Altoona City v. O'Leary

60 Pa. Super. 159, 1915 Pa. Super. LEXIS 162
CourtSuperior Court of Pennsylvania
DecidedJuly 21, 1915
DocketAppeal, No. 15
StatusPublished
Cited by1 cases

This text of 60 Pa. Super. 159 (Altoona City v. O'Leary) is published on Counsel Stack Legal Research, covering Superior Court of Pennsylvania primary law. Counsel Stack provides free access to over 12 million legal documents including statutes, case law, regulations, and constitutions.

Bluebook
Altoona City v. O'Leary, 60 Pa. Super. 159, 1915 Pa. Super. LEXIS 162 (Pa. Ct. App. 1915).

Opinion

Opinion by

Head, J.,

The City of Altoona is a. city of the third class. By the Act of May 23, 1889, as amended by the Act of May 16,1901, the legislature fully prescribed and defined the rights, powers and duties of such municipalities. In terms it conferred upon them the power, inter alia, “to levy and collect a license tax not exceeding $100 each annually on all contractors, bankers, brokers, merchants of all kinds, grocers, confectioners, butchers, furniture dealers, jewelers, express companies, telegraph, telephone, steam heating, gas, water, light and power companies, and to regulate the collection of the same.” The section from which we have quoted embraces many other classes of business than those just enumerated, but we have selected these to. show the nature and scope of the power conferred.
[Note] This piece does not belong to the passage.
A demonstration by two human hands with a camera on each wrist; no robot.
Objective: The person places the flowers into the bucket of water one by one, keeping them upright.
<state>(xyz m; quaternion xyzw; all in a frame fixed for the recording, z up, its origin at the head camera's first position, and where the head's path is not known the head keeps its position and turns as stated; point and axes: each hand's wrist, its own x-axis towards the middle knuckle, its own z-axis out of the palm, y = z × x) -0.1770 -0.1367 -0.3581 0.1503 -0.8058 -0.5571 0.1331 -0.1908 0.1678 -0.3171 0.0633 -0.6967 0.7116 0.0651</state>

By an ordinance duly approved March 11, 1902, the City of Altoona undertook to levy and assess, an annual license tax upon the business of the various persons and companies specified in the statute, which ordinance provided, inter alia, that “All gas companies or individuals furnishing light or heat thereby shall pay annually a license tax of $100.” The ordinance further provided that a failure to pay such taxes, after they had been duly levied and notice had been given, should be visited with the imposition of certain fines or penalties to be recovered in a proper action. The gas company of which the nominal defendant was superintendent, having refused to pay the tax assessed, the city brought an action to recover the same. After a judgment had been obtained before the mayor, a petition was filed in the Court of Common Pleas and an order made allowing an appeal and staying any further proceedings to enforce such judgment until the hearing. After hearing and argument, the learned court below dismissed the appeal and from.that order or decree the present appeal is. taken. [162]*162The controlling questions raised by the several assignments of error may be best disposed of by a consideration of the real principles involved without reference to the particular assignments that bring them on the record.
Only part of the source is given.